Table 2. . BMI and sex
|Normal weight (BMI < 25 kg/m2)||38%||24%||30%||33%||31%|
|Overweight (BMI 25 to 29.9 kg/m2)||26%||24%||37%||35%||29%|
|Obese (BMI > 30 kg/m2)||36%||51%||32%||33%||40%|
Clinical differences in blood pressure, cholesterol, diagnoses, and medications between BMI groups (normal weight, overweight, obese) were assessed. Differences were found between obese patients and those of normal weight across virtually all categories (Table 3). Specifically, systolic and diastolic blood pressure, as well as total and low-density lipoprotein-cholesterol increased significantly as weight increased. The average number of visits for patients of normal weight was 8 vs. 12 for the obese patient. Diagnoses of high cholesterol, hypertension, diabetes, and depression were also significantly higher in obese patients, as was the use of medications. This was particularly true with cholesterol and hypertension medication, which increased from 5% for normal to 14% for obese patients and 9% for normal to 22% for obese patients, respectively.

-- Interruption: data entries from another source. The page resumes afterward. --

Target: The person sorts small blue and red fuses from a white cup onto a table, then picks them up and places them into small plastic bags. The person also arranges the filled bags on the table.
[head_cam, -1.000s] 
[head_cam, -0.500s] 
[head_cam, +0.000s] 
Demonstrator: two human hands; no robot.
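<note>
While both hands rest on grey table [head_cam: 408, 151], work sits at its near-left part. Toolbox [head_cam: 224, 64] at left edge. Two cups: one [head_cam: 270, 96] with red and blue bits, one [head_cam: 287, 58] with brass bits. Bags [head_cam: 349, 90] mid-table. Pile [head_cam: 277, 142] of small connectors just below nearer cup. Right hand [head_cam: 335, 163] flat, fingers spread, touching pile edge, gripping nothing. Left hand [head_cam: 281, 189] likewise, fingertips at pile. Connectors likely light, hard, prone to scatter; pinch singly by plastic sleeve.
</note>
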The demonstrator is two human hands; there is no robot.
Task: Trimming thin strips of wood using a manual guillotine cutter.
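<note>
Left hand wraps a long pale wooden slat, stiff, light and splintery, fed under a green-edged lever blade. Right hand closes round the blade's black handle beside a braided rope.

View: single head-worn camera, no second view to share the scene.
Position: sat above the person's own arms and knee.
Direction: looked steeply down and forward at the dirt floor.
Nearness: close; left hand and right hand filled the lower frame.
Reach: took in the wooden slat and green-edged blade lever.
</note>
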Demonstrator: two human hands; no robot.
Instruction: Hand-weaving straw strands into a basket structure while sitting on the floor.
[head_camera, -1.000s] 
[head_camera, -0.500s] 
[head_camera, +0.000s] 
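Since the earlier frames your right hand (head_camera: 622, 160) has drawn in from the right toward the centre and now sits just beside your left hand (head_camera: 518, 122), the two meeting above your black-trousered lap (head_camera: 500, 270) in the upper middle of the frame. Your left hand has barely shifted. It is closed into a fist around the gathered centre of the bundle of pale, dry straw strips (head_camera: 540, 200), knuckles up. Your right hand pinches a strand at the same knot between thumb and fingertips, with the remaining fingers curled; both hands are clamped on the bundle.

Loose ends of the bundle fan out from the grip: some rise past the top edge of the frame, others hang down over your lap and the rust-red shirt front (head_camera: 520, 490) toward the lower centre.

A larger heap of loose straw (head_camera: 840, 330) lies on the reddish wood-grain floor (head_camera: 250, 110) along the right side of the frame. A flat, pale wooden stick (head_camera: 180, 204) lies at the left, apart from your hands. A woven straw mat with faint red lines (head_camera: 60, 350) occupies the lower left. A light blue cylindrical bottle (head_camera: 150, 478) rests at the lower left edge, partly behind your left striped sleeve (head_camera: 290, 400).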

Table 3. . Clinical mean differences seen between BMI groups
|Systolic blood pressure||123.33||129.76||133.51|
|Diastolic blood pressure||75.85||79.80||81.78|
|Number of visits||8.44||9.43||11.50|
|On cholesterol medication||5%||9%||14%|
|On hypertension medication||9%||13%||22%|
|On diabetic medication||0%||1%||1%|
|On insulin medication||0%||0%||1%|
Obese patients were over-represented in this clinic. National prevalence rates of obesity indicate that ∼25% of the population in Arkansas is obese, yet 40% of our clinic population was found to meet diagnostic criteria for obesity. This over-representation of obesity correlates with diagnoses of hypertension, high cholesterol, diabetes, and depression, all of which were statistically and clinically significantly higher for obese patients (15,16). Future studies need to determine what these findings mean for the cost of care, the health care system, and provider time.

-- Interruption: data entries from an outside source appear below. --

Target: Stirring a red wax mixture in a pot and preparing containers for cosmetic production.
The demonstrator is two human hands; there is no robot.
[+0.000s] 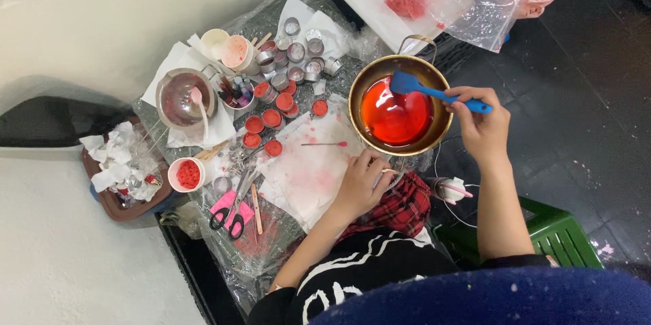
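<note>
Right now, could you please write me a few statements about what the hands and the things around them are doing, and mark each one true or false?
1. The right hand holds a blue spatula whose blade is in the metal pot. True.
2. The pot holds green liquid. False: the liquid is red-orange.
3. The left hand is at the near rim of the pot. True.
4. The scissors are in the left hand. False: they lie on the plastic-covered surface, apart from both hands.
5. Several small tins left of the pot hold red filling. True.
</note>
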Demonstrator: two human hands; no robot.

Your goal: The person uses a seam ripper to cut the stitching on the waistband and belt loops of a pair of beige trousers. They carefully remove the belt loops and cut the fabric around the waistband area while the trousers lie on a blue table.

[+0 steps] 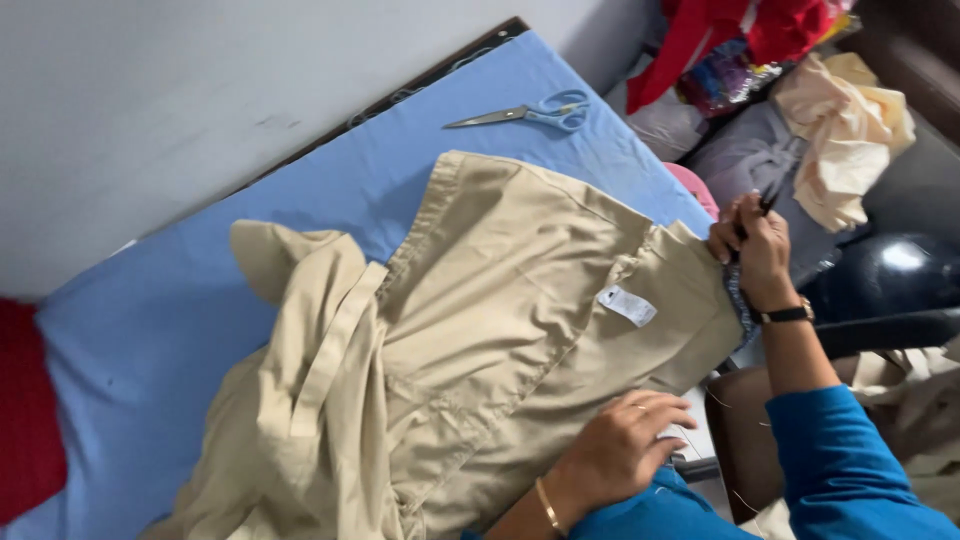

It is important to recognize depression and the relationship depression has with obesity and chronic medical conditions. Depression associated with medical conditions can have a substantial impact on symptoms and the severity of symptoms (17) and is associated with worse outcomes in individuals with comorbid medical conditions (18). This study describes how depression increases with BMI. Further work should occur to assess the relationship among depression, comorbid medical disease, and obesity.
This retrospective study was limited in that sampling occurred over a 3-year period in one primary care center. Results may not be generalizable to other primary care centers in the southeastern United States. It is important to recognize that this center treats a patient population that tends to have a lower socioeconomic status. Also, data on cost of care were not calculated. It can be assumed to be higher for obese individuals based on study data; however, more specific information is needed. It is also possible that obesity rates are higher than were indicated in this report because of difficulty in obtaining accurate weight information for the severely obese. Some of these patients are wheelchair-bound and are unable to be weighed, whereas others may refuse to have weight information assessed and recorded.
There was no funding/outside support for this study.